Exercise objective: Your output should be the full listing, unchanged.
Start of Dataset content
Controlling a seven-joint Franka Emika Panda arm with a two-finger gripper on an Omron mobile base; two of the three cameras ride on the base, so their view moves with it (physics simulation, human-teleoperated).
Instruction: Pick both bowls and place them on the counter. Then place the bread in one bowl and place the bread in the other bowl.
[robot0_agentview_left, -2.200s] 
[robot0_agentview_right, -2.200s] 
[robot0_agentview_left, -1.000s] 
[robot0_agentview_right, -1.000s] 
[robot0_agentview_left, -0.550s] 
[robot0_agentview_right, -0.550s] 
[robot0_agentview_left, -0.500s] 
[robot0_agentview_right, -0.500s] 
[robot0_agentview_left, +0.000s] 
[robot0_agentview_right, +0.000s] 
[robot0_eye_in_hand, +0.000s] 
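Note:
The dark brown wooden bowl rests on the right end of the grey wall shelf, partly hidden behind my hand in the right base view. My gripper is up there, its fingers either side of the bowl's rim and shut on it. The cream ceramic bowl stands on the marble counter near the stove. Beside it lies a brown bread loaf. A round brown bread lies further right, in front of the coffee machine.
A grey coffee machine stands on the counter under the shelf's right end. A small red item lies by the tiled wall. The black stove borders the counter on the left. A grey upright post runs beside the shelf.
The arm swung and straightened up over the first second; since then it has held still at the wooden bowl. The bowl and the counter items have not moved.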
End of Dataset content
Final answer:
Controlling a seven-joint Franka Emika Panda arm with a two-finger gripper on an Omron mobile base; two of the three cameras ride on the base, so their view moves with it (physics simulation, human-teleoperated).
Instruction: Pick both bowls and place them on the counter. Then place the bread in one bowl and place the bread in the other bowl.
[robot0_agentview_left, -2.200s] 
[robot0_agentview_right, -2.200s] 
[robot0_agentview_left, -1.000s] 
[robot0_agentview_right, -1.000s] 
[robot0_agentview_left, -0.550s] 
[robot0_agentview_right, -0.550s] 
[robot0_agentview_left, -0.500s] 
[robot0_agentview_right, -0.500s] 
[robot0_agentview_left, +0.000s] 
[robot0_agentview_right, +0.000s] 
[robot0_eye_in_hand, +0.000s] 
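Note:
The dark brown wooden bowl rests on the right end of the grey wall shelf, partly hidden behind my hand in the right base view. My gripper is up there, its fingers either side of the bowl's rim and shut on it. The cream ceramic bowl stands on the marble counter near the stove. Beside it lies a brown bread loaf. A round brown bread lies further right, in front of the coffee machine.
A grey coffee machine stands on the counter under the shelf's right end. A small red item lies by the tiled wall. The black stove borders the counter on the left. A grey upright post runs beside the shelf.
The arm swung and straightened up over the first second; since then it has held still at the wooden bowl. The bowl and the counter items have not moved.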

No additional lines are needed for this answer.